= Beginning of Section =
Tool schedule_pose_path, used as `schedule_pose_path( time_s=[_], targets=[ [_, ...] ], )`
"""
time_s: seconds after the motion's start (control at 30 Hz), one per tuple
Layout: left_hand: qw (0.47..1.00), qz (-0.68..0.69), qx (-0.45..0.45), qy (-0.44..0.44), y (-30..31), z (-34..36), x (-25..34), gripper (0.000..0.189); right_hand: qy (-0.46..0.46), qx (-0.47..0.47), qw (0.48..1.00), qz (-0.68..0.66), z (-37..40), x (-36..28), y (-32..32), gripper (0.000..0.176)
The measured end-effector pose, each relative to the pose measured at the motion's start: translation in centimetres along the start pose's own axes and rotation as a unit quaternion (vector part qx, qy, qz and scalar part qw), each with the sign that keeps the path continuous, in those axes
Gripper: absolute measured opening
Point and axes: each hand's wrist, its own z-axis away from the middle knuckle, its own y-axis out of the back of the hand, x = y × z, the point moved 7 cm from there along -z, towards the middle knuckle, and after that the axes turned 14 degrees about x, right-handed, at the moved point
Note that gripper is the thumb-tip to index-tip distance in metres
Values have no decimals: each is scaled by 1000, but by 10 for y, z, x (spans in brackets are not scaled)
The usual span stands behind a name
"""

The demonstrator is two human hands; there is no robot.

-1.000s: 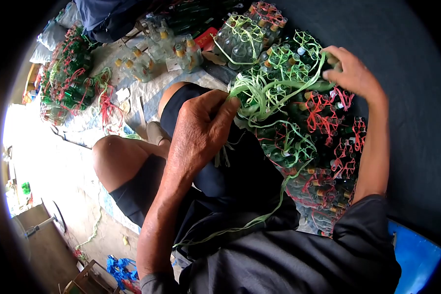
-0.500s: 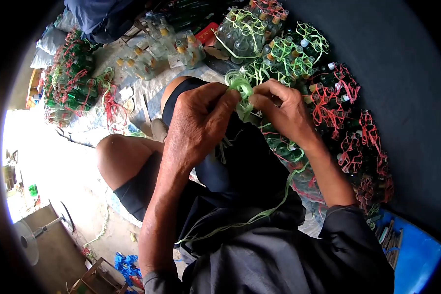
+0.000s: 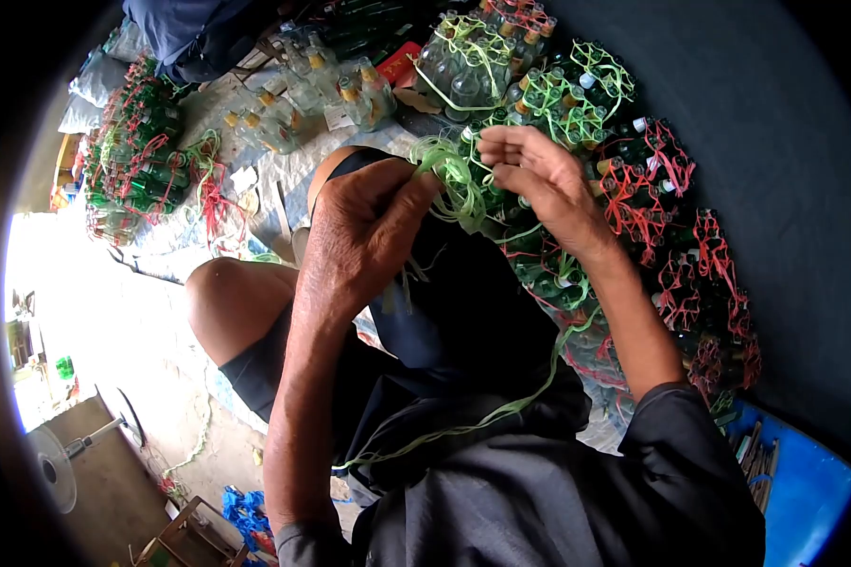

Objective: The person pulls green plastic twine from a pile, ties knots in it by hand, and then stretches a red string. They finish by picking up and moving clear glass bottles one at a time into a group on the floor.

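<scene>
A loose bundle of pale green plastic strands is pinched between the thumb and fingers of my left hand, above my knee. To its right, my right hand is apart from the bundle, its fingers stretched and holding nothing that I can see. A long green plastic cord runs across my lap and up toward the bottles on the right. Short strand ends hang below my left hand. Behind my right hand stand bottles bound with green netting.
Bottles with red netting stand along the dark wall at the right. Clear bottles are on the floor sheet ahead, and green bottles are piled at the left. A fan and a blue panel are at the lower edges.
My right hand has let go of the green strands and moved up, its fingers opening. My left hand has shifted slightly left with the bundle, which now spreads into wider loops.
</scene>
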Motion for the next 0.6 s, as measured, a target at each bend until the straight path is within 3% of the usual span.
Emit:
schedule_pose_path(
  time_s=[0.13,0.23,0.27,0.37,0.6],
  targets=[
    [1000,1,-5,4,0,2,-1,27,8,-47,999,-17,-11,11,-18,44],
    [1000,-8,-7,-4,0,4,-2,26,-52,-89,994,-36,-14,21,-29,37],
    [1000,-12,-9,-5,1,5,-3,25,-31,-72,997,16,-15,18,-27,28],
    [998,-57,-22,9,6,7,-7,23,-31,-79,996,26,-19,16,-29,23],
    [997,-71,-24,-12,6,16,1,21,-104,-41,988,-106,-39,4,-12,18]
  ],
)
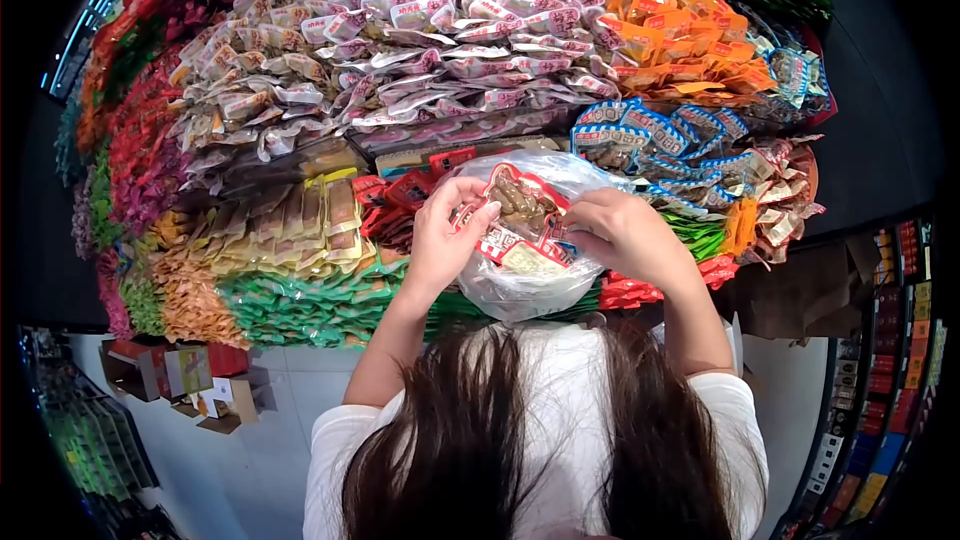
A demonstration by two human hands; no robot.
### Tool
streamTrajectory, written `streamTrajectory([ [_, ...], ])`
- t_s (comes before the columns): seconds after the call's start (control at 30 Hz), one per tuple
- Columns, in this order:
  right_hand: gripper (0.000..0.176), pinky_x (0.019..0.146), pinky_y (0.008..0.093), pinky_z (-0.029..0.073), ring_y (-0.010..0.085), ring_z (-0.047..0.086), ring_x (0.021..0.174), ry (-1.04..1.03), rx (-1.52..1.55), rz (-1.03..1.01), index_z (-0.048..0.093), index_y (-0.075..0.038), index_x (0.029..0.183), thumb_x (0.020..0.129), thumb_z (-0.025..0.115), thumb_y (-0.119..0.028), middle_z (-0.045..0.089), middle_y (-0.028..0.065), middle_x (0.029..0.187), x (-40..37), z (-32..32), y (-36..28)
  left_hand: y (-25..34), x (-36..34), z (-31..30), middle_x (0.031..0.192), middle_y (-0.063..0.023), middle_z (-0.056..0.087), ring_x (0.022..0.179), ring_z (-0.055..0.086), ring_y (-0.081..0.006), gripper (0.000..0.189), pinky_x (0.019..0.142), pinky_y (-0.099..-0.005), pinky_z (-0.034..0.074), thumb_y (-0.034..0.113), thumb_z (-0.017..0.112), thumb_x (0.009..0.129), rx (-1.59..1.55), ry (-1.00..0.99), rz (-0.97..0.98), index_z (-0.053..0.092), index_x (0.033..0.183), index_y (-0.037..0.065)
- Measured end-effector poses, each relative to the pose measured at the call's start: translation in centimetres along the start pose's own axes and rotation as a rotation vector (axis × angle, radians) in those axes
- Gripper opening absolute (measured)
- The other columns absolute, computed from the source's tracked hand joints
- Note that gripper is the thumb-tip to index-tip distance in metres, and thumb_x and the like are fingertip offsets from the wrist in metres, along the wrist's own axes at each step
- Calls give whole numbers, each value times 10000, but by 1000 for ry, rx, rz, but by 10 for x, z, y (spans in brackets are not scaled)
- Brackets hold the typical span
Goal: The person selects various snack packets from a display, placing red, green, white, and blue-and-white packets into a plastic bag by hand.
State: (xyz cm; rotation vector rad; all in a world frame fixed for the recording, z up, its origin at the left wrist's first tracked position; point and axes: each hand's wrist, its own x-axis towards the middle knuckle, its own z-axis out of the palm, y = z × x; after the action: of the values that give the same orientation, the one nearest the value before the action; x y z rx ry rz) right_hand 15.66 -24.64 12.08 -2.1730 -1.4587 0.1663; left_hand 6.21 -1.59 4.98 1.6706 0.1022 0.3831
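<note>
Between my two hands is a small snack packet (pixel 522 208) with a red border, a clear window showing brown pieces, and a pale printed lower part. My left hand (pixel 447 233) pinches its left edge, thumb on the front. On the packet's right side, my right hand (pixel 622 232) has its fingers curled at the edge; the fingertips are partly hidden. Under the packet and both hands sits a translucent white plastic bag (pixel 530 292), whose contents I cannot make out. Red packets (pixel 400 200) lie just left of the bag.
Piled packets surround the bag: white and pink ones (pixel 450 40) behind, orange ones (pixel 675 30) at back right, blue-striped ones (pixel 650 140) at right, green ones (pixel 310 300) at front left. Opened cardboard boxes (pixel 215 395) stand on the floor at left. Stocked shelves (pixel 880 370) line the right.
</note>
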Motion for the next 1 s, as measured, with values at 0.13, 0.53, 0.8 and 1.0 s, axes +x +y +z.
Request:
streamTrajectory([
  [0.13,219,772,396,527,341,644,900,70,-33,101,634,-10,983,780,710,-36,663,145,971,-3,6,-11,10,-1,0,891,-30,638,844,615,-85,285,768,-226,488,34,661,896,113,70,90,546,1156,10],
  [0.53,643,925,453,469,359,539,1145,309,-192,66,544,-31,1280,729,790,-253,487,204,1323,13,28,-48,32,-9,10,860,-21,631,770,572,-65,197,735,-218,453,35,635,917,-84,231,141,573,1102,15],
  [0.8,467,833,413,516,327,620,1015,549,-279,63,625,-60,1087,631,725,-64,607,142,1201,13,26,-32,43,-20,14,1001,-59,703,879,631,-94,180,789,-248,492,69,632,928,-152,99,102,648,1087,-13],
  [1.0,240,760,381,544,283,670,904,583,-126,3,648,-40,904,677,718,-3,683,103,1063,3,14,-24,48,-10,-10,1157,-120,628,1073,609,-182,446,893,-288,484,170,717,869,-101,50,246,583,1246,-28],
])
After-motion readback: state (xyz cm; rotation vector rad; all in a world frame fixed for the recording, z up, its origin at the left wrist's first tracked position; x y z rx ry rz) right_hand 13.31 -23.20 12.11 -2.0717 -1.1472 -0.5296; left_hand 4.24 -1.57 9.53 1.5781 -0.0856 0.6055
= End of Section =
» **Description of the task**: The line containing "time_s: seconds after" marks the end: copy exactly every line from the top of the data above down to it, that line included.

» **Answer to the problem**:
Tool schedule_pose_path, used as `schedule_pose_path( time_s=[_], targets=[ [_, ...] ], )`
"""
time_s: seconds after the motion's start (control at 30 Hz), one per tuple

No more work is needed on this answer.